> **WHAT YOU NEED TO DO**
Your answer should be the lines of the data below that contain "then".

> **INPUT DATA**
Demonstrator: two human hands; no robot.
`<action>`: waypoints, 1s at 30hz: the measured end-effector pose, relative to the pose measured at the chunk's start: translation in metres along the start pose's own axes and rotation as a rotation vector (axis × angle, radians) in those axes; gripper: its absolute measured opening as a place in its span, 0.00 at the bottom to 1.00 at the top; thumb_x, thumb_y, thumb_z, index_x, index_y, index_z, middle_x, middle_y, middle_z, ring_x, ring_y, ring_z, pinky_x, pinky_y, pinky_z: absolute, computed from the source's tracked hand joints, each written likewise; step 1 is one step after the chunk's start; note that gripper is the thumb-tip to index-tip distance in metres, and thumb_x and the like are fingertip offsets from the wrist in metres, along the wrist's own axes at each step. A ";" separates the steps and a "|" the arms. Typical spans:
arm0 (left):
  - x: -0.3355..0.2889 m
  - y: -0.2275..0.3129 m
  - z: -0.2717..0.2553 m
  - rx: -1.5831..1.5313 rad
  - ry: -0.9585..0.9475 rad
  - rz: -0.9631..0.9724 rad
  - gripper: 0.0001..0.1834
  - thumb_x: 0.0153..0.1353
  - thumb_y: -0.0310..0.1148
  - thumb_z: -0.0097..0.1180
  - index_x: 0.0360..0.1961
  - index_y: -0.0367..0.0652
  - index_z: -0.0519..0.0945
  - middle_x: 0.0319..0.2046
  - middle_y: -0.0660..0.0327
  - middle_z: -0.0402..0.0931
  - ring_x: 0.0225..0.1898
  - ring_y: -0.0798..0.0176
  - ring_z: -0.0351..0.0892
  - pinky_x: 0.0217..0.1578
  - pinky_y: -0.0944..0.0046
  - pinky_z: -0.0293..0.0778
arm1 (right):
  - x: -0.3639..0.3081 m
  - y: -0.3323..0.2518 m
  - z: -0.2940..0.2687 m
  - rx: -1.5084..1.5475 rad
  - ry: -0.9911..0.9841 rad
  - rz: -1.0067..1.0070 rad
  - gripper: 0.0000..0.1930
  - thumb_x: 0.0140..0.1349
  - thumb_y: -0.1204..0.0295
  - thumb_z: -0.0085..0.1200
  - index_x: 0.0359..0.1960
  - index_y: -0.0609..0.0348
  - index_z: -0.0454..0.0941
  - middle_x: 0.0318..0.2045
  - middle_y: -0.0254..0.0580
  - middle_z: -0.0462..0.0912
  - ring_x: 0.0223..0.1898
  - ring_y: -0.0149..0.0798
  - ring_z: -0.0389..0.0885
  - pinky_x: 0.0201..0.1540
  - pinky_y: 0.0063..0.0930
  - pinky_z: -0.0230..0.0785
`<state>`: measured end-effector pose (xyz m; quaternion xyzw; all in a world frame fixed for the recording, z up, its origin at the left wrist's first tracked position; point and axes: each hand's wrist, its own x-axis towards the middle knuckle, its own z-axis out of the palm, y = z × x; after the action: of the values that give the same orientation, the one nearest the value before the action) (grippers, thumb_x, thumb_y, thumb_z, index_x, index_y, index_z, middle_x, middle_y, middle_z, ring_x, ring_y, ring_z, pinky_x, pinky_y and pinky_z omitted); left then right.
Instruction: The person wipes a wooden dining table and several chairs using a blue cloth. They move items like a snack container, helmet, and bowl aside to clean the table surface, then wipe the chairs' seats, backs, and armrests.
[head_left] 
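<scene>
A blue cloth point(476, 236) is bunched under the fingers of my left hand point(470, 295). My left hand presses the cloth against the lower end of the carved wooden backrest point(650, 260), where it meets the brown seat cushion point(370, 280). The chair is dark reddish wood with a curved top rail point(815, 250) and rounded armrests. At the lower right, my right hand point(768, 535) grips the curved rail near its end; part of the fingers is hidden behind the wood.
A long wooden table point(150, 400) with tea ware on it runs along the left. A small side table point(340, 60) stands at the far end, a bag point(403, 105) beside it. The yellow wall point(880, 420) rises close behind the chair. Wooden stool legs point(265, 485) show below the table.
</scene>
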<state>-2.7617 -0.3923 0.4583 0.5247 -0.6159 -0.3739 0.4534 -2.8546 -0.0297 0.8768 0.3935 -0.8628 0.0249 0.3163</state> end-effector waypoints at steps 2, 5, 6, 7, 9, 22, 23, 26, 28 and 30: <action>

> **SOLUTION TO THE EXERCISE**
`<state>`: measured end-effector pose (xyz m; quaternion xyzw; all in a world frame fixed for the recording, z up, its origin at the left wrist's first tracked position; point and axes: each hand's wrist, its own x-axis towards the middle knuckle, its own z-axis out of the palm, y = z × x; after the action: of the values that give the same orientation, the one nearest the value before the action) (grippers, thumb_x, thumb_y, thumb_z, index_x, index_y, index_z, middle_x, middle_y, middle_z, ring_x, ring_y, ring_z, pinky_x, pinky_y and pinky_z omitted); left then right.
Instruction: The person wipes a wooden dining table and several chairs using a blue cloth. They move items like a snack container, helmet, and bowl aside to clean the table surface, then wipe the chairs' seats, backs, and armrests.

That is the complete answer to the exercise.